WHAT YOU WILL DO → Please filter the listing below and copy out the lines that hold "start".

MATERIAL PROVIDED →
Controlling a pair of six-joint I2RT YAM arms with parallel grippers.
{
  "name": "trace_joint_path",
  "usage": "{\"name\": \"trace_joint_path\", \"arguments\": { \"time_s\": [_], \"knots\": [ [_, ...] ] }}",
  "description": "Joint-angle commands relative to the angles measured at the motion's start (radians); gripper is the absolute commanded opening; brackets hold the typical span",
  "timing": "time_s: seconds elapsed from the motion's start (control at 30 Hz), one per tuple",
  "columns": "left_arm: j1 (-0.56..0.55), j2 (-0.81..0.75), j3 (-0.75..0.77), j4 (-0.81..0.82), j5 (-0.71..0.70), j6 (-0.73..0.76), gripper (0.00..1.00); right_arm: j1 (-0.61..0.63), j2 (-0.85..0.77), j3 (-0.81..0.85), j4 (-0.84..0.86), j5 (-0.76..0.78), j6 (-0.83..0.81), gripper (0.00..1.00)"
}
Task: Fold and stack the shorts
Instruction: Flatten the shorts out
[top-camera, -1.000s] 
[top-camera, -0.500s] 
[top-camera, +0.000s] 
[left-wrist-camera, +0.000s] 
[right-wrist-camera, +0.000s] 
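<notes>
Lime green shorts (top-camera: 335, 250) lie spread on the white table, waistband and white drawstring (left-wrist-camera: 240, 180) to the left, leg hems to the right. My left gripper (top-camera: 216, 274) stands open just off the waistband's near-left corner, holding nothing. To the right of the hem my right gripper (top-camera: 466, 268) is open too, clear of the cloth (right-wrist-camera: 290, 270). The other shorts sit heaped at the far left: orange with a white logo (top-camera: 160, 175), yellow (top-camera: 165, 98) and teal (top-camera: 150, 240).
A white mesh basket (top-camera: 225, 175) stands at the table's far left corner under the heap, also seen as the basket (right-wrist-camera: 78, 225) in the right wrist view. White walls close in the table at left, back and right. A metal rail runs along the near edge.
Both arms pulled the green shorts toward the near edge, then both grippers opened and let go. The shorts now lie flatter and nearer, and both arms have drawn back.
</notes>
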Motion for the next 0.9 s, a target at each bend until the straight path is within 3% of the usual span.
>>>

WRITTEN RESPONSE →
  "description": "Joint-angle commands relative to the angles measured at the motion's start (radians); gripper is the absolute commanded opening; brackets hold the typical span",
  "timing": "time_s: seconds elapsed from the motion's start (control at 30 Hz), one per tuple",

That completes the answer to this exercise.